> _ASSIGNED TASK_:
Nothing in the data may be altered, so output all of it exactly.

╭─ GIVEN DATA

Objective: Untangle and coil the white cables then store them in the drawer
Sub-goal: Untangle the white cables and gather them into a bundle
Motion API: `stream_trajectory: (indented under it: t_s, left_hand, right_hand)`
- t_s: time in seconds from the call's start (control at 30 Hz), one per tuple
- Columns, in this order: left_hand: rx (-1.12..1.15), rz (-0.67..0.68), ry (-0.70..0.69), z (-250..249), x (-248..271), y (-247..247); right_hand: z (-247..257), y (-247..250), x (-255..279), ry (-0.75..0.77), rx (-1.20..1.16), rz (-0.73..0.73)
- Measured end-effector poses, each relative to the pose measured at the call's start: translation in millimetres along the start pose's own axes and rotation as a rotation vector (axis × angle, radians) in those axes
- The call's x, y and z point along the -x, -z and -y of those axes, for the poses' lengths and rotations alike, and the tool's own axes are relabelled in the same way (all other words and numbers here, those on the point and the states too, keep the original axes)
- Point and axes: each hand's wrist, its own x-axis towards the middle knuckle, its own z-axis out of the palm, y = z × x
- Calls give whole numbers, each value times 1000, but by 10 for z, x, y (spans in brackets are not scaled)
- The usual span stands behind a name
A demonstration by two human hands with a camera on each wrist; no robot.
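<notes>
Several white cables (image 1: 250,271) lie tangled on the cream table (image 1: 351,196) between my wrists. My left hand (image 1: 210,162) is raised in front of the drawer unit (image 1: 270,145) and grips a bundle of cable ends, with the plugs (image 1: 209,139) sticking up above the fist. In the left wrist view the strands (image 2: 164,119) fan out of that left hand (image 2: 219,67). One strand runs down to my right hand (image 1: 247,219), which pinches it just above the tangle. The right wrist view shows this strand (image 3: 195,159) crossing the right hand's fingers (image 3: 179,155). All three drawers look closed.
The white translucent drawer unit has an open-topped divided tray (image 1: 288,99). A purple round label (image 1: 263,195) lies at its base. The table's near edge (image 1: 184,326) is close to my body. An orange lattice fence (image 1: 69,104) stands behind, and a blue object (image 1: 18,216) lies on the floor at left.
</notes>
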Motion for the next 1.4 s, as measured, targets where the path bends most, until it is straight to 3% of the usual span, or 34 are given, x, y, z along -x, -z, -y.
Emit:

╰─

> _RESPONSE TO THE TASK_:
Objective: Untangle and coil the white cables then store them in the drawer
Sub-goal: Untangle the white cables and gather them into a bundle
Motion API: `stream_trajectory: (indented under it: t_s, left_hand, right_hand)`
- t_s: time in seconds from the call's start (control at 30 Hz), one per tuple
- Columns, in this order: left_hand: rx (-1.12..1.15), rz (-0.67..0.68), ry (-0.70..0.69), z (-250..249), x (-248..271), y (-247..247); right_hand: z (-247..257), y (-247..250), x (-255..279), ry (-0.75..0.77), rx (-1.20..1.16), rz (-0.73..0.73)
- Measured end-effector poses, each relative to the pose measured at the call's start: translation in millimetres along the start pose's own axes and rotation as a rotation vector (axis × angle, radians) in those axes
- The call's x, y and z point along the -x, -z and -y of those axes, for the poses' lengths and rotations alike, and the tool's own axes are relabelled in the same way (all other words and numbers here, those on the point and the states too, keep the original axes)
- Point and axes: each hand's wrist, its own x-axis towards the middle knuckle, its own z-axis out of the palm, y = z × x
- Calls give whole numbers, each value times 1000, but by 10 for z, x, y (spans in brackets are not scaled)
- The usual span stands behind a name
A demonstration by two human hands with a camera on each wrist; no robot.
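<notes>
Several white cables (image 1: 250,271) lie tangled on the cream table (image 1: 351,196) between my wrists. My left hand (image 1: 210,162) is raised in front of the drawer unit (image 1: 270,145) and grips a bundle of cable ends, with the plugs (image 1: 209,139) sticking up above the fist. In the left wrist view the strands (image 2: 164,119) fan out of that left hand (image 2: 219,67). One strand runs down to my right hand (image 1: 247,219), which pinches it just above the tangle. The right wrist view shows this strand (image 3: 195,159) crossing the right hand's fingers (image 3: 179,155). All three drawers look closed.
The white translucent drawer unit has an open-topped divided tray (image 1: 288,99). A purple round label (image 1: 263,195) lies at its base. The table's near edge (image 1: 184,326) is close to my body. An orange lattice fence (image 1: 69,104) stands behind, and a blue object (image 1: 18,216) lies on the floor at left.
</notes>
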Motion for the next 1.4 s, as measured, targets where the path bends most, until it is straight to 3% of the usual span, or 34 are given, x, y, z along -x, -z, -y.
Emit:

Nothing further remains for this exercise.